ゆづのハートに火が付いた。冬季オリンピック(五輪)2連覇の羽生結弦(23=ANA)が、フリーで165・91点の2位にとどまったが、合計263・65点で2月の平昌(ピョンチャン)五輪以来約7カ月ぶりの復帰戦を制した。新ルールの中で新たなフリーをこなしきれず、多くの課題が見えた。悔しさを胸に「もっと強くなりたい」とさらなる進化を誓った。

勝負師羽生が帰ってきた。4分間のフリーを滑り終えると、顔をしかめ「くそぉ」とほえた。今季のテーマは、自分のために楽しく滑ること。だが、迎えた初戦。スピンが0点となるなどで得点が伸びなかったSPに続き、フリーでもミスを連発。湧き上がるのは変わらぬ悔しさだった。「五輪が終わって抜けていた気持ちの部分で、また自分の中に火がともった」と新たなスタートを実感した。

課題が露呈した。新フリーは、憧れのプルシェンコ氏の「ニジンスキーに捧ぐ」の曲を土台にした「Origin(オリジン)」。冒頭の4回転ループ、続く同トーループを着氷も、中盤の4回転サルコーで転倒するなどジャンプの精彩を欠いた。昨秋、右足首を痛め、五輪後は回復に努めてきたが、感覚はまだ戻りきっていない。ルッツ、フリップなど右足に負担のかかるジャンプはまだ解禁できない。

今季からフリーは30秒短縮。その分、要素が凝縮され、体力の消耗は大きい。息をきらしながら滑りきると「体がまだこのプログラムについていっていない」と調整不足を痛感した。各技に対する出来栄え点(GOE)が高くなった新ルールは、質を重視する羽生に有利に働くはずだが、この日は細かいミスで稼げず。「まだできたと思うところがたくさんあった」と取りこぼしも悔やんだ。

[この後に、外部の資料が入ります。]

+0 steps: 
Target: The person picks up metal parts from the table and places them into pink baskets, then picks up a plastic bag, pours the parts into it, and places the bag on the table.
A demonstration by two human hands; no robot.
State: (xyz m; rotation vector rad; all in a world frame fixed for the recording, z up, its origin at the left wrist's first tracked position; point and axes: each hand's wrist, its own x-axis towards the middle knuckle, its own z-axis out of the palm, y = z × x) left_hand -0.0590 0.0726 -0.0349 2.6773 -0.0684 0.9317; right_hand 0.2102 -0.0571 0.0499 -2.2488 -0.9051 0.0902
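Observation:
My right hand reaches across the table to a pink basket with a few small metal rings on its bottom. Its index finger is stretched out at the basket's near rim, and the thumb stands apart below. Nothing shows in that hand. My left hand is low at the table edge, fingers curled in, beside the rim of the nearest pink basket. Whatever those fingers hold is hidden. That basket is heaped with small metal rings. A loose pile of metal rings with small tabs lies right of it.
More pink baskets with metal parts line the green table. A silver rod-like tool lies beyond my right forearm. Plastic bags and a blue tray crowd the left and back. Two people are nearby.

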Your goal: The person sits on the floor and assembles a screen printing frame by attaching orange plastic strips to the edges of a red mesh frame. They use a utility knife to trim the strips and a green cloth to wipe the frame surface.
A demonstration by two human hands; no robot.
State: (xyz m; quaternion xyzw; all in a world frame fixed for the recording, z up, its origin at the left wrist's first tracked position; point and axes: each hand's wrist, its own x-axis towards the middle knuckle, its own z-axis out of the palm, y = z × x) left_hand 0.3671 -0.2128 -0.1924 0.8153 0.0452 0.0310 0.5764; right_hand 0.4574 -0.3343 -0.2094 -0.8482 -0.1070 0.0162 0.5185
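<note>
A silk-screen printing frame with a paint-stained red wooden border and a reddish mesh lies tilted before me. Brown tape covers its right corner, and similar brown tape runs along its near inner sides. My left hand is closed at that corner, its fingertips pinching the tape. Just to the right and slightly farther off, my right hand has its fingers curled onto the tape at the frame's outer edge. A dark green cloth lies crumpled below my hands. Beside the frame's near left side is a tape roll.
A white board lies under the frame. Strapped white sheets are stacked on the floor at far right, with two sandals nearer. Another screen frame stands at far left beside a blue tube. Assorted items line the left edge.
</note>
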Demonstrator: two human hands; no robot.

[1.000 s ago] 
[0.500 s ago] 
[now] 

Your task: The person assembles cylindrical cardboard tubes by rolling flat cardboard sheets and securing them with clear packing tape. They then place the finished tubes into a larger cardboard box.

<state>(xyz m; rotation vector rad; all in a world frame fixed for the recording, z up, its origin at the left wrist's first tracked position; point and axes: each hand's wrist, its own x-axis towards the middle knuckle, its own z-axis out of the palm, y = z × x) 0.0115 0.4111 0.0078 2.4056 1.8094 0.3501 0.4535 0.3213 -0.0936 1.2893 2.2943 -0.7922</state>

らしさも見せた。失敗に終わったが、終盤には「自分のできる最高のコンビネーションジャンプ」という4回転トーループ-トリプルアクセル(3回転半)の連続技に挑もうとした。難度が高い割に基礎点は合計点の0・8倍と割に合わない技。今季は最もリスクの高い4回転半(クワッドアクセル)の挑戦も視野にいれる。けがを抱えながら臨んだ平昌五輪で最高難度のジャンプを回避して勝利に徹した。その分、今季は攻める美学を貫く。

試合後は「自分を動物に例えると?」という質問に「猫」と答えた。「本当にわがままだし、マイペースだし、自分がしたいようにやっている。もうちょっと大人にならなくては、と思っている」。22年北京五輪を目指すかは明言しておらず、8月には、現役人生が終盤に近づいている実感が「あります」と話した。残る時間は長くない。「最短で強くなりたい」。自由な猫のように、次戦GPフィンランド大会(11月2日開幕、ヘルシンキ)で、自分がやりたいスケートを見せる。

◆男子における新ルール 国際スケート連盟(ISU)は6月の総会でルール改正案を承認。4回転ジャンプの基礎点は6種類とも引き下げた。一方、各技の評価となる出来栄え点はこれまでの7段階(+3~-3)から11段階(+5~-5)に。近年男子で4回転の種類、本数の競争が激化したことから、より技と演技の質を求める狙いがある。フリーでは、演技時間は従来の4分30秒から4分に短縮。ジャンプの数は8本から7本に減り、2度組み込める4回転を2種から1種類に限定した。基礎点が1・1倍になる演技後半のジャンプもSPで1つ、フリーで3つに制限。技術、芸術性のバランスがとれた演技に高得点がつくようなルールとなった。